英語学習でよく話題に上る「聞き流し」。BGMのように音声を流しておく学習法ですが、これにまつわる英語表現や、言語習得の視点から見た雑学を探ると、人間の脳と言葉の面白い関係性が見えてきます。
まず、英語で「聞く」動作を表す基本的な単語には「hear」と「listen」があります。意識を向けて耳を傾けるのが「listen」であるのに対し、自然に耳に入ってくる状態が「hear」です。学習としての「聞き流し」は、意識を集中させないことから「passive listening(受動的なリスニング)」や、BGMのように扱うことから「background listening」などと表現されます。
一方で、日常会話において「人の話を意図的に聞き流す(まともに聞かない)」という場合には、ユニークな慣用句が存在します。代表的なのが「go in one ear and out the other」です。直訳すると「片方の耳から入って、もう片方から出ていく」となり、日本語の「右から左へ受け流す」と全く同じ発想で作られています。洋の東西を問わず、言葉に対する人間の感覚が共通しているのはとても興味深いですね。また、都合の悪いことを意図的に無視する場合には「turn a deaf ear(聞こえない耳を向ける)」という表現もよく使われます。
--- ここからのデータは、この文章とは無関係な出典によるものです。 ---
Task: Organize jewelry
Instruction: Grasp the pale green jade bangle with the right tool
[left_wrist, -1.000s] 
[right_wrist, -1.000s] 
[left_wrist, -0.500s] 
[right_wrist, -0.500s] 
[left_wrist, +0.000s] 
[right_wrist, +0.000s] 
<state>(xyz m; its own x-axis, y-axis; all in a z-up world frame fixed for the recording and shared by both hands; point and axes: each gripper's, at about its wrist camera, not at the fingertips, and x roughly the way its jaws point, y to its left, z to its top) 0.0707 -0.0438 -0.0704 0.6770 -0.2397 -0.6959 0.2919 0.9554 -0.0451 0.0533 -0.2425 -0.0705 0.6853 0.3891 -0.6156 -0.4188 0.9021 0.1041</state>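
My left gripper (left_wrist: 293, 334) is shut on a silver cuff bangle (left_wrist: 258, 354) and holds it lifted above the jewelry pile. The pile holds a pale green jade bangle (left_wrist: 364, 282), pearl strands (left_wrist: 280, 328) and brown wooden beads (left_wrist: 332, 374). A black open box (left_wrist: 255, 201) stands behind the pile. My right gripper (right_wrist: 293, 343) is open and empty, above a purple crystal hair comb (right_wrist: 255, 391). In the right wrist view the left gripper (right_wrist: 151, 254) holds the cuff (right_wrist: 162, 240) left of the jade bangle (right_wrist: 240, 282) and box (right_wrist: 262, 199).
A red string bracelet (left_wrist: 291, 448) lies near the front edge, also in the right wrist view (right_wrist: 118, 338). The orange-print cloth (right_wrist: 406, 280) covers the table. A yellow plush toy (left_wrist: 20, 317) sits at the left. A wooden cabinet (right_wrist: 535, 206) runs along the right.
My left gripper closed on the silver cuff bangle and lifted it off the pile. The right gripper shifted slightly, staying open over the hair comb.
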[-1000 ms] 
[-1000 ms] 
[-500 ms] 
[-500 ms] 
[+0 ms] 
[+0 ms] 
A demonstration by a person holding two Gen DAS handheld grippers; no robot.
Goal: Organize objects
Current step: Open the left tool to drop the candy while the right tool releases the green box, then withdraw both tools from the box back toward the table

では、言語学的な観点から見て、英語の「聞き流し」は学習効果があるのでしょうか?実は、意味が全く理解できない音声をどれだけ長時間聞いても、脳はそれを単なる「white noise(環境雑音)」として処理してしまうと言われています。人間には、自分に関係のある情報だけを無意識に拾い上げる「カクテルパーティー効果」が備わっていますが、意味を知らない外国語は、脳のフィルターをそのまま通り抜けてしまうのです。聞き流しを有効にするには、ある程度意味が理解できる内容(Comprehensible Input)を選ぶ必要があるとされています。
文法的な注意点として、たとえ作業中に「音楽を聞き流している」状態であっても「I hear to music」とは言いません。自分で音源を選んで再生している時点で、意識の強弱に関わらず「listen to」を使うのが自然です。
このように「聞き流し」というテーマ一つをとっても、単語の使い分けから脳の認知メカニズムまで、奥深い世界が広がっています。英語の音声がただの「雑音」にならないよう、時にはしっかり耳を傾け(listen)、言葉の背景にある面白さを味わってみてください。